Every line below from the one with "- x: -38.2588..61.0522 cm" through the one with "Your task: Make" is to be repeated exactly, with no picture among them.

═════ Record excerpts ═════

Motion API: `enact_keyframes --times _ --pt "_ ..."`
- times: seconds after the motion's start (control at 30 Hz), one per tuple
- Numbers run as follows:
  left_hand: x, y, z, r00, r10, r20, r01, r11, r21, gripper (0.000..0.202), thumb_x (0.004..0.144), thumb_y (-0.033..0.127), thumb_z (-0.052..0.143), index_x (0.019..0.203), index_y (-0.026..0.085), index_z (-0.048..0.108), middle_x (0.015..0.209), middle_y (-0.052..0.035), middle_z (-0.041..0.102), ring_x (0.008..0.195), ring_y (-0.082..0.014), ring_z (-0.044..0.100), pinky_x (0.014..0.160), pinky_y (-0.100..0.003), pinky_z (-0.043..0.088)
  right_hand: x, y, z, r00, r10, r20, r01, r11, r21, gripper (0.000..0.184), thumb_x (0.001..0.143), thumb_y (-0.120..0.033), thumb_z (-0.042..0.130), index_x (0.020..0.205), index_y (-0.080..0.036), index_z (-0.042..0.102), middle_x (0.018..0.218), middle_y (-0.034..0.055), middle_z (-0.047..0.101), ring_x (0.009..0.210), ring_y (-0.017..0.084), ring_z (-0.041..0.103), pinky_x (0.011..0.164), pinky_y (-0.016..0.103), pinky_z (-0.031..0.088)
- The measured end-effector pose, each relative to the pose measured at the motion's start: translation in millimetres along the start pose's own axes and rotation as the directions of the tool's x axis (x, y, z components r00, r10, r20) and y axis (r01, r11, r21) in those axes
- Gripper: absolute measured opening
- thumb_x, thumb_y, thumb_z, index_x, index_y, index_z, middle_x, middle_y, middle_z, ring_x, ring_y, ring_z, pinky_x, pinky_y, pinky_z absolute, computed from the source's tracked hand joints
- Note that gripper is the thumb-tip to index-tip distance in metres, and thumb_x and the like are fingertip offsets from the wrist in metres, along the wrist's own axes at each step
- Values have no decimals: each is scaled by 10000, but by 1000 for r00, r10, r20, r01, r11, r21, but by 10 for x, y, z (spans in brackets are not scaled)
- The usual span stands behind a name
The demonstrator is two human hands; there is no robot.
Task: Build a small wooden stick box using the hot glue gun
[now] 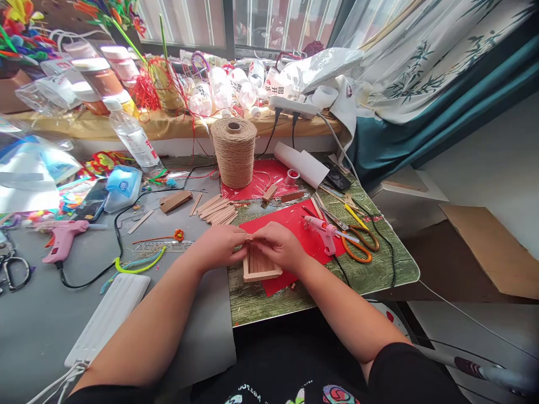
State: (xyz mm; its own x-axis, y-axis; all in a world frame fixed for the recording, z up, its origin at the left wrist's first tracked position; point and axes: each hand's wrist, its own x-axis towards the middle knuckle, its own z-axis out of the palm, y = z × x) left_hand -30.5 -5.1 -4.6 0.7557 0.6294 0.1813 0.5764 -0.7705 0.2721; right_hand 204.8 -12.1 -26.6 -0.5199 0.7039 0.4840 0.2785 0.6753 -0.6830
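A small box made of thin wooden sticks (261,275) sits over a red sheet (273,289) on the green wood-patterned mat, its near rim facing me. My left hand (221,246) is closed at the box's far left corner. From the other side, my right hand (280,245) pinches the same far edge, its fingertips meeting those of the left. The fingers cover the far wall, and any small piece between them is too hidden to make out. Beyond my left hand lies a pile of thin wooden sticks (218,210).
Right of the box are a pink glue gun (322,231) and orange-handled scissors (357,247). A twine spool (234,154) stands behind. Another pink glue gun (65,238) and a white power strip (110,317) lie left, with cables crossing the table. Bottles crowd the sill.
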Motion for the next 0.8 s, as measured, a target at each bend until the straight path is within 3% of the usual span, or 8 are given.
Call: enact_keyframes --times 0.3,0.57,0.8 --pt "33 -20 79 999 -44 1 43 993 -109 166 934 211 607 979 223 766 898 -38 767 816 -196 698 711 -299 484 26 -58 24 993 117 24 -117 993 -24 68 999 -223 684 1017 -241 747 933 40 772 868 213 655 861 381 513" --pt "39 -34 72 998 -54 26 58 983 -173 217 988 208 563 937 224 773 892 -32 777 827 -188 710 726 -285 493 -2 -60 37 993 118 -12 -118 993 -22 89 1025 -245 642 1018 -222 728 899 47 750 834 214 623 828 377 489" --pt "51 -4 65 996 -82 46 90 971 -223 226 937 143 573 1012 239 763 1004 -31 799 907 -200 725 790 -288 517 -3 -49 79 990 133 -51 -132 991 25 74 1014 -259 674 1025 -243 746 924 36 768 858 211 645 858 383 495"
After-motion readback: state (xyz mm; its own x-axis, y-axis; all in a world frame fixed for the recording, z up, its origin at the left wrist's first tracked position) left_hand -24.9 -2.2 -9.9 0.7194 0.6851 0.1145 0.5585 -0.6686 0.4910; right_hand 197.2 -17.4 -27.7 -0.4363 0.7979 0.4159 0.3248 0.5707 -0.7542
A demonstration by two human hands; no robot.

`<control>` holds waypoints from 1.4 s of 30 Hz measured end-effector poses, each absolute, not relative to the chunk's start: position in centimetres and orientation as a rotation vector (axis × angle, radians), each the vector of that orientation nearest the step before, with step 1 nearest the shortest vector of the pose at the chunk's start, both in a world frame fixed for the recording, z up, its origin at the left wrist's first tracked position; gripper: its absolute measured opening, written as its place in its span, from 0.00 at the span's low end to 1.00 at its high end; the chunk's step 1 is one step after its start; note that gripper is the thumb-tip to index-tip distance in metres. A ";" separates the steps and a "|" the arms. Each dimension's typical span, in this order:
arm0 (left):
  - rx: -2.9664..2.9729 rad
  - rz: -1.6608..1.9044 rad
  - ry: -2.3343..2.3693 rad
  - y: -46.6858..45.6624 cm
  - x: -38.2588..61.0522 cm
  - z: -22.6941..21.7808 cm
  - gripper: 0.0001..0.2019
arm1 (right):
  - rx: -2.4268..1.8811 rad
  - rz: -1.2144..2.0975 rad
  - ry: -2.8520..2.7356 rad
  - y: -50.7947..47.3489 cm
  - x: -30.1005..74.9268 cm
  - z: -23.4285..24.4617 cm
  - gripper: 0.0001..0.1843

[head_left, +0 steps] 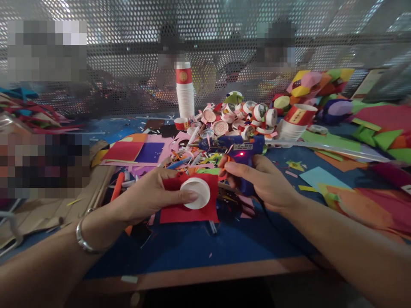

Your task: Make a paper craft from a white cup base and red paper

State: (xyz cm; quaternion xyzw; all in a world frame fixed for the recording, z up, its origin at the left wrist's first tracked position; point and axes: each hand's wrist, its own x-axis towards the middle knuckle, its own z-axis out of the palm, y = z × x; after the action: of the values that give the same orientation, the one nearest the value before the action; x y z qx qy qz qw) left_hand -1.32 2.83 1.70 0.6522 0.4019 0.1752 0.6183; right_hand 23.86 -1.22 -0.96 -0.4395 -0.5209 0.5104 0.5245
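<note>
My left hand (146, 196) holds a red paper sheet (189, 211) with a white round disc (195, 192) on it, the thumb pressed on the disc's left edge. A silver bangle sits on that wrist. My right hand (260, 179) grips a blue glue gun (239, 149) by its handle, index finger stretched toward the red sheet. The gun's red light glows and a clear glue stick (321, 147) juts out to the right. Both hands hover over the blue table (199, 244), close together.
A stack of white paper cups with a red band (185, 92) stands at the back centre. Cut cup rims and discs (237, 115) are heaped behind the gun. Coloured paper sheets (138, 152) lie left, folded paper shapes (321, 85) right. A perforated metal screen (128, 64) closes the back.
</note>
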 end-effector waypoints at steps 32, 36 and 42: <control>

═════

Result of this exercise
  - x: -38.2588..61.0522 cm
  - z: -22.6941..21.7808 cm
  - gripper: 0.0001..0.2019
arm1 (right):
  - rx: -2.4268..1.8811 rad
  - rz: -1.2144..2.0975 rad
  - ry: -2.8520..2.7356 rad
  - y: -50.7947..47.3489 cm
  - x: -30.1005..74.9268 cm
  - z: -23.4285..24.4617 cm
  - gripper: 0.0001..0.1843

[head_left, +0 steps] 

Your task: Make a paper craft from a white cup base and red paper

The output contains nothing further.